A previsão é de que o zoneamento do feijão-caupi seja ampliado este ano para a Bahia e o Ceará, e também para os estados de Tocantins e Pará, no Norte, de acordo com o pesquisador Edson Alves Bastos, também da Embrapa Meio-Norte. Ele ressalta, ainda, as ações de aprimoramento que estão sendo pensadas, como a inclusão, na portaria, de uma nota técnica do sistema de produção, que indicará também algumas práticas mínimas recomendadas para a cultura. “Não é mais só dizer a época de plantio e as cultivares, mas devemos elaborar recomendações básicas para que o produtor possa ter mais chances de sucesso. Outra novidade para os próximos anos é a inclusão dos sistemas de produção de caprinos, palma e outras culturas, em especial para o semiárido”, destaca.
A apicultura é outra alternativa produtiva interessante nesse contexto. A produção de mel e outros produtos apícolas é fortemente influenciada pelo clima. Algumas condições podem, inclusive, provocar severa mortalidade de colmeias. Por isso, está sendo avaliada a possibilidade de essa atividade fazer parte dos sistemas produtivos incluídos no Zarc. A pesquisadora da Embrapa Meio-Norte Fábia de Mello Pereira enfatiza a importância da atividade para o Piauí e o Brasil. “Com a inclusão desses novos sistemas de produção, como a apicultura, por exemplo, teremos que trabalhar a modelagem, levando em conta condições de clima, água e a florada da região, além de outros detalhes específicos da área”, complementa.
A segunda maior safra da história
O Brasil deve produzir 235,3 milhões de toneladas de grãos, na safra 2018/2019, um crescimento de 3,4% ou 7,7 milhões de toneladas em relação à anterior, de acordo com o sétimo levantamento divulgado em abril pela Companhia Nacional de Abastecimento (Conab). O monitoramento feito pela entidade aponta que o clima no início da safra teve contribuição decisiva para o avanço do plantio, especialmente a soja. A produtividade agrícola deverá ser a segunda maior já registrada na série histórica da instituição e só não bateu o recorde por conta das mudanças climáticas e das altas temperaturas, ao longo do plantio da safra de verão, principalmente no Centro-Sul do Brasil.
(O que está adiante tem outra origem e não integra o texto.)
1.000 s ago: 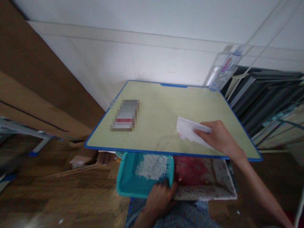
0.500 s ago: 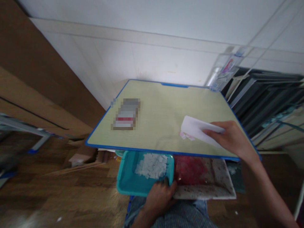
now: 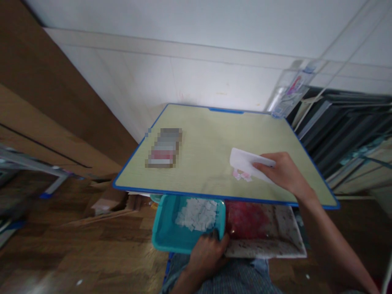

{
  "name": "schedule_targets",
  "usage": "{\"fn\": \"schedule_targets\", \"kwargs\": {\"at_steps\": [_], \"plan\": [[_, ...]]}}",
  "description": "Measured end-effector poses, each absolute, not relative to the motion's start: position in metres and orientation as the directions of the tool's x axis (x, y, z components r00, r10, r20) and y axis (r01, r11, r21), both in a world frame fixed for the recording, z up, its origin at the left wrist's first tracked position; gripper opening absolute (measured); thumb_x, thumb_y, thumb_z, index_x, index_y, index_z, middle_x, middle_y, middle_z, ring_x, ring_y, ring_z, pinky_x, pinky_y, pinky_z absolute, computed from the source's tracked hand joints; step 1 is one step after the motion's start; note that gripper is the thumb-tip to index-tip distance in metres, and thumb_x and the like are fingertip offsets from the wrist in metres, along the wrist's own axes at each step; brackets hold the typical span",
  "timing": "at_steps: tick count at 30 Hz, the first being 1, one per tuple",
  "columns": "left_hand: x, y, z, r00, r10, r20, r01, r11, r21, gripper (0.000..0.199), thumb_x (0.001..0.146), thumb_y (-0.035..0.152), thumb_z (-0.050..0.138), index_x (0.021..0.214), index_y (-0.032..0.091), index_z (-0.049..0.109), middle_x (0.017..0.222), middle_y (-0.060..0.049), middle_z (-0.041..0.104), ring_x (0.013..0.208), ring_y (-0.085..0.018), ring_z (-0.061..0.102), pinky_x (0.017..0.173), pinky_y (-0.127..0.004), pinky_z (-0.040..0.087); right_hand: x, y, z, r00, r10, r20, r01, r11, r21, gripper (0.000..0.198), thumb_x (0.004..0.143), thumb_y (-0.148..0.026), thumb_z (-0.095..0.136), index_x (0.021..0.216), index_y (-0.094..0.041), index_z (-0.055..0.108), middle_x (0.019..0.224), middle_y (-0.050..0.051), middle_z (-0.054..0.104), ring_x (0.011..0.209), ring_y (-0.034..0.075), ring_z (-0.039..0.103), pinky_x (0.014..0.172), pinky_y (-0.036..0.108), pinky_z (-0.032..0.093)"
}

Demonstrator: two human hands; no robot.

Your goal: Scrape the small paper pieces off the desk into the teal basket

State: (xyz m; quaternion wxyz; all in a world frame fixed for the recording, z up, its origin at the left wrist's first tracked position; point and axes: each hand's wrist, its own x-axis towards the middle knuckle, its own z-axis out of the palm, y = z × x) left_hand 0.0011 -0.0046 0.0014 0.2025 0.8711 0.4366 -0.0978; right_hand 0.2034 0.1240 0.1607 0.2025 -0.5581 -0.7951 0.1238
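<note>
My right hand pinches a thin white scraper-like sheet with rounded corners, thumb on the near side. It is tilted over the pale yellow board. Just below its lower left edge, a few small pinkish-white pieces lie on the board. Below the board's near edge, my left hand has its fingers curled over the near right rim of a teal basin. Many small white square pieces are heaped inside that basin.
A stained white tray with red residue sits right of the basin. A blurred-out phone-like object lies at the board's left. Behind its far right corner stands a clear plastic bottle. Dark panels lean at the right; cardboard lies left.
My right hand has moved left with the white sheet, which now sits slightly above the pinkish pieces and leaves more of them showing. The left hand keeps its place on the basin rim.
</note>
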Motion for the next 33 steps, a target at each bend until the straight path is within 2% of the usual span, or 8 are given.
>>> {"fn": "schedule_targets", "kwargs": {"at_steps": [4, 8, 11, 15, 21, 26, 33], "plan": [[0.001, -0.005, 0.001, 0.591, 0.722, -0.36, 0.807, -0.524, 0.274, 0.038, 0.073, 0.035, 0.053, 0.106, 0.02, 0.042, 0.088, -0.01, 0.052, 0.077, -0.025, 0.052, 0.063, -0.035, 0.04, 0.202, 0.122, 0.162, -0.366, 0.921, 0.133, 0.818, 0.386, -0.425, 0.028, 0.073, -0.027, 0.047, 0.049, -0.013, 0.054, 0.04, -0.003, 0.043, 0.039, 0.007, 0.04, 0.037, 0.018, 0.026], [0.001, -0.004, 0.001, 0.594, 0.72, -0.36, 0.805, -0.53, 0.267, 0.039, 0.074, 0.037, 0.051, 0.107, 0.021, 0.041, 0.089, -0.01, 0.051, 0.076, -0.025, 0.052, 0.062, -0.035, 0.04, 0.202, 0.121, 0.164, -0.31, 0.938, 0.155, 0.839, 0.347, -0.419, 0.022, 0.073, -0.025, 0.047, 0.057, -0.013, 0.058, 0.046, -0.002, 0.05, 0.042, 0.009, 0.043, 0.04, 0.019, 0.029], [0.001, -0.005, -0.001, 0.598, 0.721, -0.35, 0.802, -0.541, 0.255, 0.039, 0.073, 0.037, 0.051, 0.108, 0.021, 0.041, 0.09, -0.01, 0.051, 0.075, -0.025, 0.052, 0.061, -0.035, 0.04, 0.204, 0.118, 0.165, -0.337, 0.935, 0.111, 0.84, 0.352, -0.412, 0.025, 0.072, -0.026, 0.047, 0.051, -0.014, 0.053, 0.043, -0.002, 0.045, 0.041, 0.008, 0.041, 0.039, 0.019, 0.027], [0.002, -0.005, -0.002, 0.587, 0.724, -0.362, 0.809, -0.538, 0.236, 0.042, 0.074, 0.037, 0.051, 0.111, 0.021, 0.039, 0.089, -0.011, 0.05, 0.077, -0.026, 0.052, 0.062, -0.035, 0.04, 0.203, 0.112, 0.167, -0.364, 0.927, 0.089, 0.8, 0.36, -0.481, 0.031, 0.073, -0.029, 0.047, 0.046, -0.015, 0.048, 0.041, -0.003, 0.04, 0.04, 0.007, 0.037, 0.037, 0.019, 0.024], [0.002, -0.005, 0.0, 0.585, 0.722, -0.369, 0.81, -0.539, 0.23, 0.043, 0.074, 0.038, 0.051, 0.112, 0.022, 0.039, 0.09, -0.01, 0.049, 0.076, -0.025, 0.052, 0.062, -0.034, 0.04, 0.179, 0.111, 0.149, -0.338, 0.922, 0.191, 0.665, 0.377, -0.645, 0.026, 0.076, -0.032, 0.046, 0.068, -0.014, 0.063, 0.056, 0.0, 0.057, 0.047, 0.009, 0.045, 0.041, 0.019, 0.031], [0.0, -0.005, -0.003, 0.61, 0.719, -0.334, 0.793, -0.551, 0.26, 0.046, 0.074, 0.039, 0.051, 0.114, 0.021, 0.038, 0.089, -0.012, 0.05, 0.074, -0.026, 0.052, 0.06, -0.035, 0.04, 0.156, 0.115, 0.126, -0.335, 0.914, 0.23, 0.63, 0.399, -0.667, 0.021, 0.076, -0.025, 0.047, 0.08, -0.015, 0.065, 0.067, 0.002, 0.065, 0.053, 0.011, 0.053, 0.05, 0.021, 0.038], [0.0, -0.005, -0.006, 0.61, 0.726, -0.319, 0.793, -0.554, 0.256, 0.045, 0.074, 0.039, 0.049, 0.113, 0.022, 0.037, 0.089, -0.012, 0.051, 0.072, -0.026, 0.052, 0.059, -0.035, 0.04, 0.161, 0.119, 0.118, -0.433, 0.877, 0.207, 0.553, 0.44, -0.708, 0.02, 0.077, -0.025, 0.048, 0.083, -0.018, 0.065, 0.079, 0.002, 0.068, 0.067, 0.013, 0.059, 0.062, 0.024, 0.044]]}}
A tecnologia que viabilizou a agricultura
O analista da Embrapa André Fachini Minitti conta que, antes de 1996, ano da adoção do Zarc, outros critérios eram considerados nos programas de mitigação de risco. “Ocorre que, com a falta de uma referência técnica para apoio à tomada de decisão, a margem de erro era grande, o que ocasionava um volume significativo de perdas agrícolas e, consequentemente, o acionamento do seguro em patamares muito elevados”, conta.
Naquela época, as perdas agrícolas atingiam níveis considerados altíssimos. Na safra 1992/1993, 30% das lavouras paulistas de arroz registraram algum tipo de sinistro. Já no Nordeste, a mesma safra sofreu perdas de 41% das plantações de feijão, 70% de milho e 81% de algodão herbáceo.
“Com tais níveis de perdas, a atividade agrícola básica tendia a tornar-se até mesmo inviável, impossibilitando, inclusive, que os produtores rurais pudessem continuar arcando com os altos custos da seguridade agrícola”, revela Minitti, citando a literatura científica que analisou o período.